Things I am confident of:

  1. Supporting patients through HCV treatment is a highly rewarding experience as a primary care provider. Every other week I skim at least one article or headline on primary care provider burnout, and wonder how much of this can be attributed to feelings of ineffectiveness or perceived lack of meaning in our work?  Most days I feel that my patients’ healthcare-related needs are getting more complex, rather than less, and this can be quite discouraging.
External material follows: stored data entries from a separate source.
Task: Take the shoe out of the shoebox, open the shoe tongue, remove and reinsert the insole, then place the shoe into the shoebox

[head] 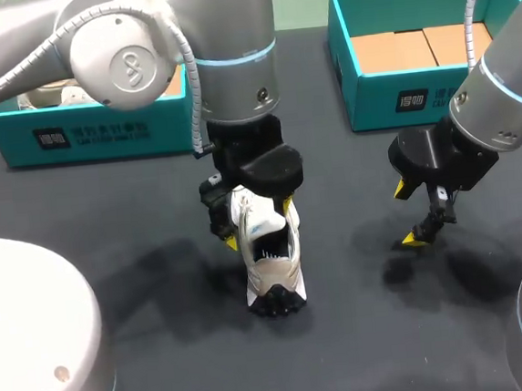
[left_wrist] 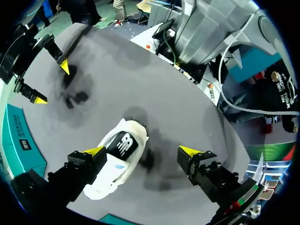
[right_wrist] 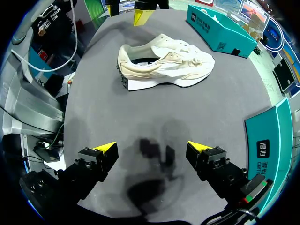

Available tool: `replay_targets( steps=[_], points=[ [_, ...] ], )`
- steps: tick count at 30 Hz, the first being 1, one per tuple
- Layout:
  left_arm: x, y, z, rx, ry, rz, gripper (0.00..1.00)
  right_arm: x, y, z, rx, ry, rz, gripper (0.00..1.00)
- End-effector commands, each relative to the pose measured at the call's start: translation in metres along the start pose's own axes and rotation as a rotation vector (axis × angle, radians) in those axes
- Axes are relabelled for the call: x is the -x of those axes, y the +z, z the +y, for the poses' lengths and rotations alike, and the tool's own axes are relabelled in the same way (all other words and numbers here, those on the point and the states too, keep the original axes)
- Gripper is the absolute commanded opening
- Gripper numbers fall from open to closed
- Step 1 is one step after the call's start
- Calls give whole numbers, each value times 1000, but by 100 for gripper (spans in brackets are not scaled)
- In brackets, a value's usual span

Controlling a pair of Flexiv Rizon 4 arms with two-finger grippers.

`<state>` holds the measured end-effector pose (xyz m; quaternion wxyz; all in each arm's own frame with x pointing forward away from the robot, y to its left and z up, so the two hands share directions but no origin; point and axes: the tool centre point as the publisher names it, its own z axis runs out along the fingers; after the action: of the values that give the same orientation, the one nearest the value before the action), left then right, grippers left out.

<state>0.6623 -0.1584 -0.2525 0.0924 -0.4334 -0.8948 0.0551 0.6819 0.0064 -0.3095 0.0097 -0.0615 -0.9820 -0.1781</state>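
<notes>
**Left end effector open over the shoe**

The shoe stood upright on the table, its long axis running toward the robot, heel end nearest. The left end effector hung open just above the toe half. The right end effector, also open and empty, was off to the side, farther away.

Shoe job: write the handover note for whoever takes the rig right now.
Left gripper: open, low over the shoe, one finger by its side, the other clear.
Right gripper: open, empty, above bare table beside the shoe.
Shoe: upright on the table, out of the box; dark insole inside it.
Left shoebox and right shoebox at the far edge.
Done: shoe out. Insole step: cannot tell. Left: shoe back into a shoebox.
</notes>
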Motion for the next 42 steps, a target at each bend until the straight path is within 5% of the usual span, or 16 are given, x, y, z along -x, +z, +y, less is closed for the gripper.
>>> replay_targets(
  steps=[1, 6, 9, 16, 42],
  points=[
    [4, 7, -6, 43, -82, 9, 100, -1, 1, 0, 0, 1, -3, 100],
    [5, 22, -15, -52, -440, 73, 100, -1, 1, 0, 0, 1, -3, 100],
    [1, 12, -21, 74, -669, 72, 100, -1, 1, 0, 0, 1, -3, 100],
    [1, 12, -21, 74, -669, 72, 100, -1, 1, 0, 0, 1, -3, 100],
    [9, 94, -21, 73, -836, -71, 100, -1, 1, 0, 0, 1, -3, 100]
  ],
)
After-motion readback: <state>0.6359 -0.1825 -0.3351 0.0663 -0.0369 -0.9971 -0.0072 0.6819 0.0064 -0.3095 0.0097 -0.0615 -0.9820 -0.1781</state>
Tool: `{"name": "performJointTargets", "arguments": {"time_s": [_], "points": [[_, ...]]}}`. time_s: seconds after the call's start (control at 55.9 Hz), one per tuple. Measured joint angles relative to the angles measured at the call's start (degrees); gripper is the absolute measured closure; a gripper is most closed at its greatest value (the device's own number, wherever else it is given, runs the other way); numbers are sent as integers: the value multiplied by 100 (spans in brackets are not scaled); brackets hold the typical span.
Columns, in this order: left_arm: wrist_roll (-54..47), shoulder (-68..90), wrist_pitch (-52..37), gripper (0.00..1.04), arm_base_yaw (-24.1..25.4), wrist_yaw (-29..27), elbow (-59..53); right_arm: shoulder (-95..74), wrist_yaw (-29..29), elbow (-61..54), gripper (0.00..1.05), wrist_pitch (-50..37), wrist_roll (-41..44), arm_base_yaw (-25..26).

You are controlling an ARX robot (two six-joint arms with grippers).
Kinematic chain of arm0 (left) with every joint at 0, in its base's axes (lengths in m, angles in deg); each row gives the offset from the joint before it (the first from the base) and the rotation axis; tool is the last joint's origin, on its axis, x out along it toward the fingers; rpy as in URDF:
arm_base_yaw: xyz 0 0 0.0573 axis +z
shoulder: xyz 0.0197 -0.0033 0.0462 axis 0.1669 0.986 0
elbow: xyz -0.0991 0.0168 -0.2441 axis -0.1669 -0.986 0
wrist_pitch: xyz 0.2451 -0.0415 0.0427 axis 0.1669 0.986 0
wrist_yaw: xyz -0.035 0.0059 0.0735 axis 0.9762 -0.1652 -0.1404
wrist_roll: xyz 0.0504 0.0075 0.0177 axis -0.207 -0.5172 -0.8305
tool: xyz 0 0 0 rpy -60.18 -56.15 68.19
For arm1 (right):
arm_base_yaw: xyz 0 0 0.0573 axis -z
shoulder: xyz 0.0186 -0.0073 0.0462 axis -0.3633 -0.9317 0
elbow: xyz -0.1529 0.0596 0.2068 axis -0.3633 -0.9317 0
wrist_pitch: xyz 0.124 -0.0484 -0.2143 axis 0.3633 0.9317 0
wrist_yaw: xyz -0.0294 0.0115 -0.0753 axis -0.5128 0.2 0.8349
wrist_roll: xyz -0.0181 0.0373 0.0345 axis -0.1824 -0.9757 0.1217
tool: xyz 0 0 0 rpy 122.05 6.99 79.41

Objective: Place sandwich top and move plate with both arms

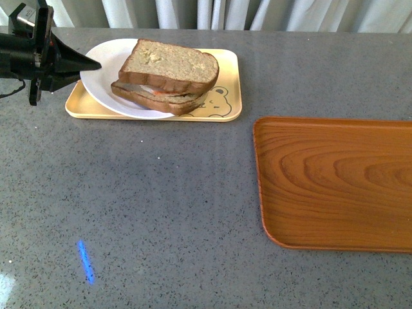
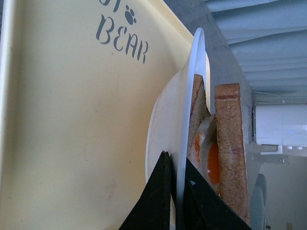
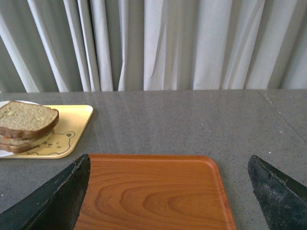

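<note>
The sandwich top (image 1: 170,64) lies on the egg slice (image 1: 154,98) on the white plate (image 1: 103,74), atop the yellow bear tray (image 1: 226,90). The left pincer (image 2: 176,191) pinches the plate's rim. The right pincer (image 3: 168,160) gapes wide above the wooden tray (image 1: 335,183).

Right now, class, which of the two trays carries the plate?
The pale yellow bear tray: the white plate sits on it. The brown wood-grain tray lies apart, further right.

Right fingers (image 3: 53,206) wide apart, wooden tray (image 3: 153,191) between; sandwich top (image 3: 26,117) beyond
</note>
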Motion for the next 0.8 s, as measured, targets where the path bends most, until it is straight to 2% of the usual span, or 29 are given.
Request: {"name": "performJointTargets", "arguments": {"time_s": [0.662,0.698,0.805], "points": [[-254,492,658,103,-42,20,870,0,0,0,9,0,0,0],[-282,509,706,99,-42,24,901,0,0,0,9,2,0,0],[-396,527,787,74,-39,46,938,0,0,0,9,2,0,0]]}}
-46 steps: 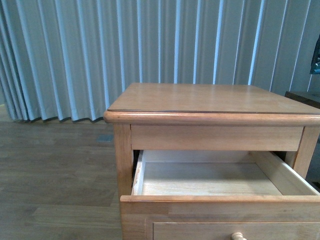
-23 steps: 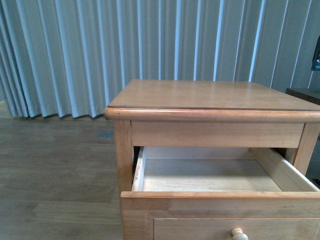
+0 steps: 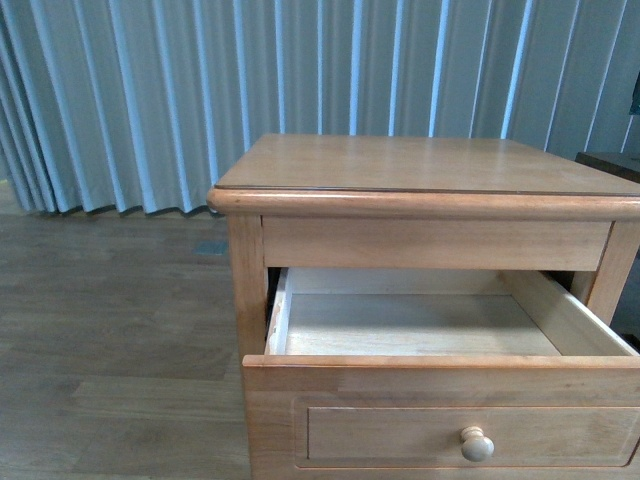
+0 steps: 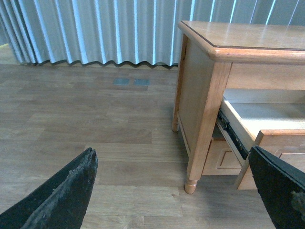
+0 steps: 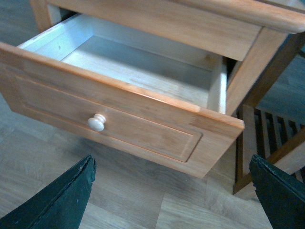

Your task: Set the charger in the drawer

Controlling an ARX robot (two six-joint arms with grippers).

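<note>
Left pincer (image 4: 171, 157): fingers wide apart, nothing between them, hanging over the floor (image 4: 71, 119) left of the cabinet (image 4: 200, 95)

Right pincer (image 5: 170, 157): also spread wide and holding nothing, on the near side of the drawer (image 5: 119, 114), looking down at its front panel and knob (image 5: 96, 122)

Drawer (image 3: 400, 400) is pulled out toward the robot under the tabletop (image 3: 420, 165). What shows of the inside is only pale wood

Charger: not visible in any of the 3 views, so I can't place it relative to either pincer. It isn't held and isn't in the visible part of the drawer

Judgement: the open step looks done; pick and place are both left

Risks:
- charger has to be found first, and reaching before it is in view would be a blind grab
- the drawer front sticks out near both arms, so a low swing could clip its rim or knob and shove it partly shut
- if the cable coil loosens on release, it could hang over the rim and jam a later close
- slatted rack (image 5: 267, 143) sits just right of the cabinet, which leaves tight clearance for the right arm
</note>
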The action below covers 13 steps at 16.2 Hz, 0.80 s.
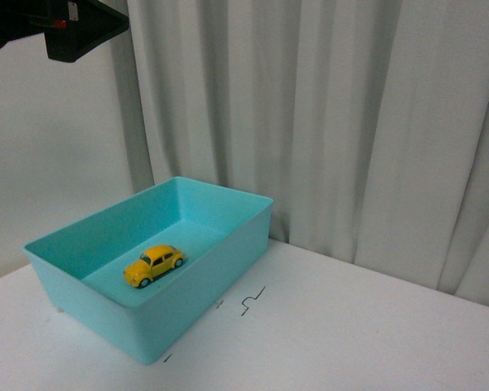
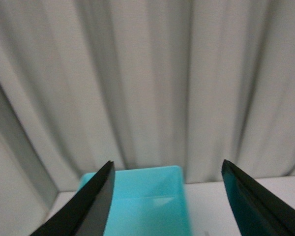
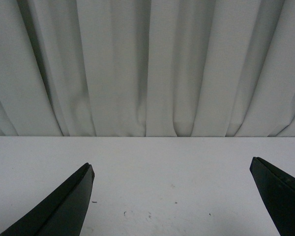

Telling someone they have been cured of a chronic condition is not exactly a common occurrence, at least in my experience (I don’t think I’ve ever told someone their diabetes or hypertension was cured!) Who wouldn’t be interested in learning how to integrate HCV treatment into their practice? Isn’t this an exciting knowledge base we’d like to share with all primary care providers?  
  2. Training family medicine residents is complex. Residency training programs are typically constructed to meet requirements for both residency education as well as board certification. Although specific requirements vary by program, several months are devoted to required rotations in obstetrics, pediatrics, general surgery, and inpatient hospital care. Outpatient family medicine curricula typically cover dozens of commonly encountered diagnoses and complex, chronic diseases. This creates challenges when trying to identify when and how to best insert HCV teaching into residency activities. How many hours are needed? Is the content purely knowledge-based? What skills are important to teach? How can I ensure that every resident’s continuity panel includes some HCV? Many safety-net health centers such as ours are also teaching clinics, and incorporate multi-disciplinary services such as pharmacy and nursing visits (alongside multiple types of learners). For such settings, how can we create models of HCV care and education that are comprehensive, patient-centered, and seamlessly integrated into the fabric of the clinic as a whole? 
  3. Our residents are inquisitive, passionate, and will continue to do great things after residency. I simultaneously love it and hate it when a resident asks a “why” question that I have no good answer to. Questioning what we think is established knowledge can sometimes lead to better ideas, so it’s important to retain (and foster) a sense of continuous learning and curiosity.  

Things that remain unresolved (at least, for me):

  1. Are we reaching the end of the HCV treatment pipeline? Have we “compressed” the HCV Care Cascade and streamlined treatment and monitoring practices to the fullest extent that’s possible and appropriate? Is access to DAAs where we’d like it to be? Will these collective accomplishments help generate more interest among those who previously thought HCV treatment was too much to take on, including residents newly entering the primary care provider workforce? In other areas of medicine such as substance use and HIV, new models of “low-threshold” care and rapid treatment initiation are being developed, implemented, and evaluated across varied settings. Have we reached that yet for hepatitis C?  
  2. How can we support the development of more HCV-knowledgeable educators and treatment champions among a large and diverse faculty? If only one or two faculty are the primary knowledge-holders, this may potentially create bottlenecks for both training and care, not to mention confusion for learners. For example, if one supervising physician advises residents to refer patients to a specialist for HCV evaluation/treatment and another encourages residents to treat within their own practice, what type of message does this send?  

I’m hoping that the years ahead, and ongoing dialogue with other educators, will help provide some clarity on the above.  Suggestions for how to become a master residency HCV educator are most welcome! Thank you to the End HepC SF team for this invitation to share lessons learned, and to spread the word about our Hepatitis C Warmline!!     

*This is a personal reflection piece. The views expressed herein do not necessarily reflect the official policies of the University of California-San Francisco or City and County of San Francisco; nor does mention of the San Francisco Department of Public Health imply its endorsement.